[TASK DETAILS]:
How many lines in the data below include the word "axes"? State the number alone.

[DATASET CONTENT]:
▼
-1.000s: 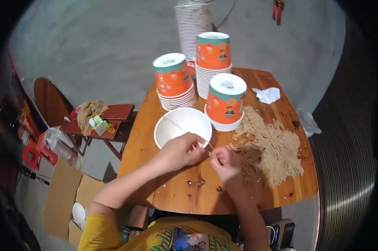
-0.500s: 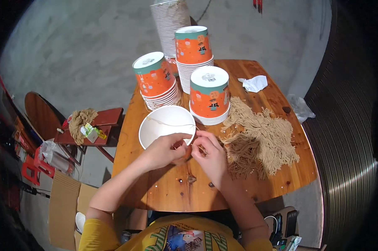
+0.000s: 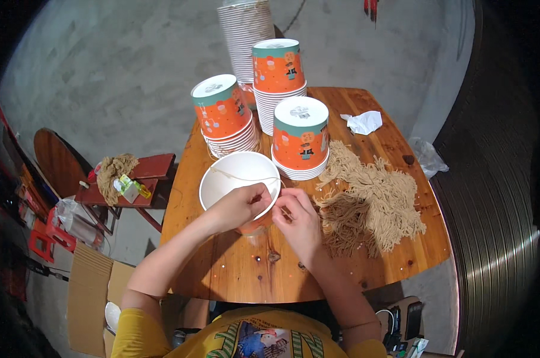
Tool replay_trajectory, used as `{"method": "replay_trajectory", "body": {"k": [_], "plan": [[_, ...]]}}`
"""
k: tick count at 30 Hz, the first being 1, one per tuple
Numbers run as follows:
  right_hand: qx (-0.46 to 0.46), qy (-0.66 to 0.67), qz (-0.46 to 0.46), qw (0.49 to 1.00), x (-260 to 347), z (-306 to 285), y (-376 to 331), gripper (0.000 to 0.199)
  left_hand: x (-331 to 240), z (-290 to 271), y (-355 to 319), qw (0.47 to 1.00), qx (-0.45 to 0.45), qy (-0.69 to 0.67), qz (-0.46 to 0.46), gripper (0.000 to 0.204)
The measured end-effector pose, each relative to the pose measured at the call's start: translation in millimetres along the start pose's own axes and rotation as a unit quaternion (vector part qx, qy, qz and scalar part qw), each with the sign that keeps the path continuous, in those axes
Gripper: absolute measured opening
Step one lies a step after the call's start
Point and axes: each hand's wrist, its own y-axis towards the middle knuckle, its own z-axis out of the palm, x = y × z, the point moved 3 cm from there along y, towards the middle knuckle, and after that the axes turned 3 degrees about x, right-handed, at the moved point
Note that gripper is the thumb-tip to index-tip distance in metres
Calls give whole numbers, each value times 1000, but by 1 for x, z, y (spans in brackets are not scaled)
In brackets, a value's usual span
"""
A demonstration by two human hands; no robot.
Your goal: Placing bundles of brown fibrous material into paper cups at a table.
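A white-lined paper bucket [image 3: 227, 182] stands mouth up on the wooden table, its orange outer wall showing below my hands. A thin tan string [image 3: 246, 179] runs across its mouth to the right rim. My left hand [image 3: 241, 207] reaches over the near rim, thumb and fingers pinched together inside the right edge; what they hold is hidden. Just outside that rim, my right hand [image 3: 300, 227] has its fingertips closed at the string's end. To its right lies a heap of tan cut strings [image 3: 380, 203].
Upside-down stacks of orange and green paper buckets [image 3: 301, 134] stand behind the open one, with a taller white stack [image 3: 246, 45] at the back. A crumpled tissue [image 3: 364, 122] lies at the far right. Left of the table, a red bench [image 3: 156, 167] carries more string.
My left fingers have shifted slightly up and right along the bucket's rim. My right hand stays at almost the same spot, and the whole view has tilted a little.
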Motion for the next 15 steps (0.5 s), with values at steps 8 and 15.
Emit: {"method": "replay_trajectory", "body": {"k": [8,15], "plan": [[218,23,28,975,-16,-23,2,12,-12,-11,2,986,-52,-159,-2,9],[189,49,18,981,5,-37,24,11,-9,-3,15,953,-39,-298,-34,10]]}}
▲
[ANSWER FOR THE TASK]:
2